Yesterday I was at the Garden Restaurant at the top of the Joseph Smith Memorial Building in Salt Lake City. It has the most marvelous view of the top of the Salt Lake Temple.

I knew this. I've been there before. But the last time was a good decade or so ago.

BEFORE I wrote a book about the temple. With an epilogue that takes place on the day of the capstone celebration. The end of the epilogue is at the top of the spires, exactly what I was looking out at.

During that time, while the scaffolding was still in place, they sold tickets to the public to climb up and view the city from the top of the the temple. (Can you imagine what a sight that would have been?)

That night in 1892, after the capstone celebration, shortly after Angel Moroni was set into place, I have my characters at the top of the temple. (I'm not going to tell you who they are or what had transpired; you'll just have to read the story when it comes out this fall. Let's just say that I'm already getting a bit emotional telling you this much. Man, I love my characters . . .)

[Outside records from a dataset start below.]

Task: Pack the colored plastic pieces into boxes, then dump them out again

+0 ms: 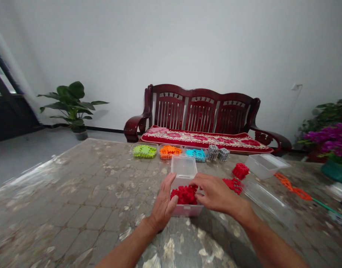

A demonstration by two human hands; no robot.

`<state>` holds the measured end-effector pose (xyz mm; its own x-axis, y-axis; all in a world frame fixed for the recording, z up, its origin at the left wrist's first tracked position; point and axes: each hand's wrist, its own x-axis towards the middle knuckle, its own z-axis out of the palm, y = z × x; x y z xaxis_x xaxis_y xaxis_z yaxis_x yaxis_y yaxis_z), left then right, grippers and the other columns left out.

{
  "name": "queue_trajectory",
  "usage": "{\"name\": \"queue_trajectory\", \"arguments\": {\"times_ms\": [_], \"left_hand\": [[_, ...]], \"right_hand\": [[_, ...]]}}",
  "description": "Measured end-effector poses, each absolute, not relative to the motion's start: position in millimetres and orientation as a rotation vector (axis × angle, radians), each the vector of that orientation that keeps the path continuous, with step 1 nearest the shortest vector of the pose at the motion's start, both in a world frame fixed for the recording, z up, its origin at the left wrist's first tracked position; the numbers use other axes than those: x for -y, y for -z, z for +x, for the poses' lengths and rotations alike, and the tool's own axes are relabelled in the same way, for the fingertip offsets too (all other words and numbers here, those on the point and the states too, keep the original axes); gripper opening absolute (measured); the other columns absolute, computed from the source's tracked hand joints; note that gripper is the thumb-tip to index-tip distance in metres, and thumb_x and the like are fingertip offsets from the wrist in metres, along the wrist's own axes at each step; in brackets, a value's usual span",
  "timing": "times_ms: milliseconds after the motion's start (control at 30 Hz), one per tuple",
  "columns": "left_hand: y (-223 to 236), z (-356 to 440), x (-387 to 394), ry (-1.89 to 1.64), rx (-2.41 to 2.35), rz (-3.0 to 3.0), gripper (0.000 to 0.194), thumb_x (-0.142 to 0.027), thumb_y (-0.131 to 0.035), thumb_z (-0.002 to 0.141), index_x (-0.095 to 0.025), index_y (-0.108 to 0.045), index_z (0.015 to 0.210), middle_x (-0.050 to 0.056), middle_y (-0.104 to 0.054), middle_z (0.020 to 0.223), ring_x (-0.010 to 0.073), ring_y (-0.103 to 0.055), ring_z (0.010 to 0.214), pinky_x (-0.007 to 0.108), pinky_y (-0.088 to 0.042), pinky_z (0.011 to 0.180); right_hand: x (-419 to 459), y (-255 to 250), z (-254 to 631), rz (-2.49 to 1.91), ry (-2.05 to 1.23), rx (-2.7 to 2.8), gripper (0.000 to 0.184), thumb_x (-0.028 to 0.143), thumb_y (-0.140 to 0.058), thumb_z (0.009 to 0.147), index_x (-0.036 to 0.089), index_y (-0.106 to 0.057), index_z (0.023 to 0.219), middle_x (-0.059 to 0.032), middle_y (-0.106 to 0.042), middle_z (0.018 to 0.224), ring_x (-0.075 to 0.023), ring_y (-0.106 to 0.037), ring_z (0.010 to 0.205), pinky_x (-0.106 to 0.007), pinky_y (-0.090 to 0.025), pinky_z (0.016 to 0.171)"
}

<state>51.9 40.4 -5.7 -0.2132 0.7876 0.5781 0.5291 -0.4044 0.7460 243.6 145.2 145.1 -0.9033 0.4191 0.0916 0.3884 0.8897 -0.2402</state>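
Note:
A clear plastic box stands on the table in front of me, its hinged lid tipped up at the back. Red interlocking plastic pieces fill its inside. My left hand is closed on the box's left wall, fingers straight along the outside and thumb over the rim. At the right side, my right hand reaches over the rim with bent fingers closed on red pieces; its fingertips are partly hidden. Close beyond that hand lie a red cube of joined pieces and a flat red cluster.
Behind the box are trays of green pieces, orange pieces and blue pieces, beside grey cubes. To the right lie an open clear container, a clear lid and an orange chain. A wooden bench stands beyond the table.

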Motion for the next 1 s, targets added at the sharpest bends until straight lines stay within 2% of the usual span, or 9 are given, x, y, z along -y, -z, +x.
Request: {"name": "queue_trajectory", "arguments": {"times_ms": [133,400,567,767,900,1000], "left_hand": [[5.5,51.7,-40.6,-1.646,-1.577,1.842,0.060,-0.043,-0.039,0.105,-0.022,-0.028,0.161,0.014,-0.032,0.166,0.0312,-0.030,0.155,0.054,-0.021,0.129],[6.6,50.9,-41.3,-1.658,-1.577,1.848,0.061,-0.043,-0.040,0.105,-0.023,-0.029,0.161,0.014,-0.034,0.166,0.0307,-0.032,0.154,0.054,-0.023,0.128],[5.9,51.0,-40.8,-1.658,-1.583,1.859,0.060,-0.044,-0.038,0.106,-0.023,-0.028,0.162,0.014,-0.033,0.166,0.0306,-0.031,0.154,0.054,-0.023,0.128],[7.8,50.5,-41.9,-1.656,-1.582,1.862,0.060,-0.043,-0.038,0.106,-0.024,-0.027,0.162,0.014,-0.032,0.166,0.0314,-0.030,0.155,0.056,-0.023,0.128],[9.3,49.7,-41.9,-1.672,-1.574,1.833,0.059,-0.041,-0.039,0.105,-0.025,-0.029,0.161,0.013,-0.033,0.166,0.0316,-0.031,0.154,0.055,-0.023,0.128],[9.7,48.7,-41.7,-1.661,-1.566,1.818,0.059,-0.039,-0.040,0.105,-0.026,-0.030,0.161,0.012,-0.032,0.167,0.0317,-0.030,0.155,0.055,-0.023,0.128]], "right_hand": [[-140.8,-135.1,215.4,-0.730,-0.117,3.091,0.022,0.014,-0.059,0.084,0.019,-0.077,0.097,-0.0102,-0.075,0.100,-0.0239,-0.069,0.094,-0.029,-0.044,0.078],[-146.2,-121.4,209.5,-0.831,-0.004,3.086,0.028,0.011,-0.053,0.091,0.017,-0.075,0.108,-0.0135,-0.076,0.111,-0.0258,-0.072,0.100,-0.030,-0.046,0.079],[-150.3,-119.0,210.0,-0.814,-0.062,3.125,0.022,0.015,-0.059,0.089,0.021,-0.080,0.093,-0.0091,-0.080,0.098,-0.0233,-0.073,0.092,-0.028,-0.046,0.075],[-153.9,-112.3,206.9,-0.682,-0.112,3.139,0.024,0.015,-0.061,0.087,0.022,-0.083,0.092,-0.0092,-0.082,0.092,-0.0253,-0.074,0.090,-0.031,-0.048,0.079],[-168.1,-103.6,229.6,-0.607,-0.370,2.812,0.028,0.016,-0.060,0.090,0.026,-0.082,0.103,-0.0056,-0.081,0.101,-0.0221,-0.073,0.099,-0.031,-0.050,0.090],[-197.1,-93.3,270.9,-0.896,-0.471,2.500,0.028,0.022,-0.057,0.092,0.026,-0.081,0.106,-0.0051,-0.081,0.107,-0.0219,-0.073,0.100,-0.032,-0.052,0.091]]}}
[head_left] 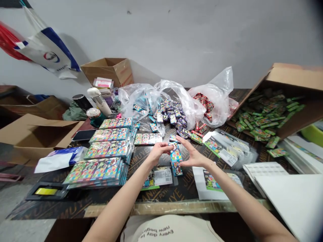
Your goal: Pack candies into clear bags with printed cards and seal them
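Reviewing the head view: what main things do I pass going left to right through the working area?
Open cardboard box, stacked packs, left hand, blue packets, right hand, clear plastic packages, white sheets.

The person wears a cream shirt [186,231], pale and plain in ground, its front rounded where it shows at the lower edge of the view. Dark lettering [157,230] crosses it in two lines, upside down from here, with "Every day" and "new begin" legible. The left forearm [126,193] and right forearm [234,190] are slim and bare; the left grip [159,152] and right grip [193,155] are bare too, slender-fingered.
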### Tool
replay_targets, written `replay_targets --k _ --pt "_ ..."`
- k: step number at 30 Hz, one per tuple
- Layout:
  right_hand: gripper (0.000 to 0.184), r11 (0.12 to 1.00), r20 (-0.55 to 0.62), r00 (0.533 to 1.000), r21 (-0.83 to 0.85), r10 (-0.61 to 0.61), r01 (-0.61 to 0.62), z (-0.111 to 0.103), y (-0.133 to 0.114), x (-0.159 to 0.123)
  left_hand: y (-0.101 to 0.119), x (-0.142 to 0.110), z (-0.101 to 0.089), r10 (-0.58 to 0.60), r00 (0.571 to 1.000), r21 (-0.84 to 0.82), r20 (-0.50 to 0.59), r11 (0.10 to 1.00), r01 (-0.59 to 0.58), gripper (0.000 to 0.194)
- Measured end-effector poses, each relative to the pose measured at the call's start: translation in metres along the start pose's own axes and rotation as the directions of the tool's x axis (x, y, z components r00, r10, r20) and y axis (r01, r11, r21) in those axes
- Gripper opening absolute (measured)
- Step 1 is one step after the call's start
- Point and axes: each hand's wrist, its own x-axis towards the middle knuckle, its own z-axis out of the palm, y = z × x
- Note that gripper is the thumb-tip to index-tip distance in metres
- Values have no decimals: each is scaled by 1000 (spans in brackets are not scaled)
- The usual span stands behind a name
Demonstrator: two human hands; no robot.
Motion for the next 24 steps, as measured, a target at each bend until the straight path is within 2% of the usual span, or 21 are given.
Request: replay_targets --k 2,4,6,7,8,10,11,12,13,15,17,18,21,24 --pt "87 1000 10 1000 24 -7 6 9 -12 -12 0 -14 4 -48 997 -10 55 999 49 35" --pt "81 999 -39 999 35 33 -31 18 -18 -26 -4 -28 5 -82 995 18 63 997 81 41" --pt "78 994 -60 993 42 103 -100 24 -19 -42 -13 -44 1 -63 998 164 29 985 58 51" --pt "77 990 -14 992 60 129 -128 27 -19 -50 -18 -53 -2 -29 999 295 23 955 21 57" --pt "77 985 83 987 90 138 -146 29 -17 -59 -24 -62 -6 11 999 445 36 895 -26 65" --pt "77 975 317 942 154 107 -162 33 -10 -74 -38 -79 -12 55 992 696 115 708 -120 83" --pt "78 971 387 917 169 93 -170 36 -6 -79 -44 -86 -14 54 987 775 151 613 -152 94" --pt "79 969 394 913 166 104 -182 39 -2 -82 -50 -93 -14 45 984 828 170 536 -168 101" --pt "78 970 340 930 143 138 -196 42 3 -83 -56 -98 -13 40 984 861 173 479 -171 105" --pt "77 971 125 968 69 218 -228 48 11 -82 -64 -104 -11 47 985 893 164 417 -168 101" --pt "79 971 -40 971 -8 237 -238 54 15 -78 -68 -106 -8 69 985 898 157 405 -171 96" --pt "79 972 -74 971 -46 226 -230 56 16 -76 -68 -106 -7 84 984 894 155 413 -176 95" --pt "80 977 -56 982 -106 181 -186 62 13 -75 -68 -106 -8 132 982 879 133 443 -179 97" --pt "81 981 0 984 -75 178 -178 66 7 -78 -68 -106 -11 163 980 865 114 468 -178 101"
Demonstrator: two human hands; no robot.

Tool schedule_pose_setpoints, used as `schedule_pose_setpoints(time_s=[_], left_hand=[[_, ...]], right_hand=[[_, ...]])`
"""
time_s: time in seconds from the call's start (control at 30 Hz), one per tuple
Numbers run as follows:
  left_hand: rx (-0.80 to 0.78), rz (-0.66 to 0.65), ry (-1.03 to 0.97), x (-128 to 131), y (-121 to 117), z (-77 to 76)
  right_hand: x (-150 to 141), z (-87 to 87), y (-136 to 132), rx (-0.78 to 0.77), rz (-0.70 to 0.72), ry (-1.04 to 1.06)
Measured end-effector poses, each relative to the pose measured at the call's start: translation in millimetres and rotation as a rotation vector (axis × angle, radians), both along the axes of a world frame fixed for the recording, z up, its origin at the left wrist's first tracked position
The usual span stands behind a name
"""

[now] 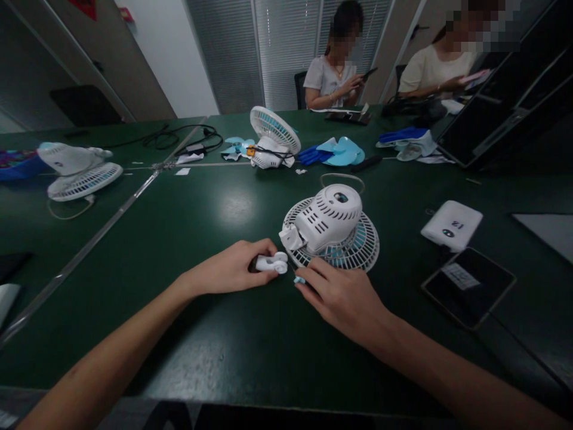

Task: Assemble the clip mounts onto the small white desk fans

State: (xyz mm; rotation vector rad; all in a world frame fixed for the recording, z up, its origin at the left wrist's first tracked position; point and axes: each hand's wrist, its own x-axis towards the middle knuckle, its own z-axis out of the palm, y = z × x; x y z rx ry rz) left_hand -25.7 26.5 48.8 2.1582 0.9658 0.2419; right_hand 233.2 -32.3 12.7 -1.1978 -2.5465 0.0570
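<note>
My left hand (244,266) pinches a white plastic bracket (271,263) with a forked, rounded end, low over the green table. My right hand (344,298) is closed on a small light-blue piece (299,279); a thin dark shaft seems to run from it toward the bracket, though its exact kind is unclear. Just beyond both hands a white fan (329,218) lies face down on its round grille, motor housing up. The fan's short neck (292,237) points toward my left hand, close to the bracket but apart from it.
A white power bank (452,226) and a dark phone-like device (468,288) lie at right. Farther back are another fan (273,140), light-blue fan blades (342,151) and gloves (409,143). A third fan (83,170) lies at left. Two people sit across the table.
</note>
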Motion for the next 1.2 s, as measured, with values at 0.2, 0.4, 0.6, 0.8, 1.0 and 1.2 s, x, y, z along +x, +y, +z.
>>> schedule_pose_setpoints(time_s=[0.2,0.4,0.6,0.8,1.0,1.2], left_hand=[[0.020,0.245,-0.209,-5,10,-9.8],[0.085,0.335,-0.234,-3,10,-14.6],[0.077,0.336,-0.263,12,8,-24.1],[0.089,0.378,-0.403,26,5,-35.7],[0.064,0.362,-0.415,27,-1,-35.6],[0.108,0.362,-0.396,30,-11,-36.1]], right_hand=[[-1,0.6,1,-0.083,-0.004,0.202],[0,-0.3,4,-0.150,-0.020,0.332],[0,-2.3,4,-0.218,-0.032,0.502],[1,-1.4,5,-0.250,-0.036,0.559],[5,1.0,8,-0.311,-0.064,0.621],[5,0.2,8,-0.349,-0.034,0.659]])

So there I was at the restaurant staring out at the spires. I nearly snagged a lady standing next to me. "Over there, see?" I wanted to say. "That's exactly where they were standing with their families, looking out over the valley."

Instead, I gazed out, felt a fluttery feeling in my stomach, blinked back tears, and tried to get a grip on reality.

They're not real, I reminded myself.

But the same thing happened the first time I drove into Logan after House on the Hill was released (I swear I nearly saw Abe and Lizzy running across Main Street toward the Tabernacle) and again when I visited the St. George temple after At the Journey's End came out (I almost pointed out to my daughter where Clara and Miriam were dropped off on the wagon and she first walked into the temple).

What is my problem?!

I guess what it boils down to is that I love the landmarks I write about. I feel immersed in the history. And I completely fall in love with my characters. They feel real to me.

And when all is said and done, I hope they become as vividly real to my readers, too.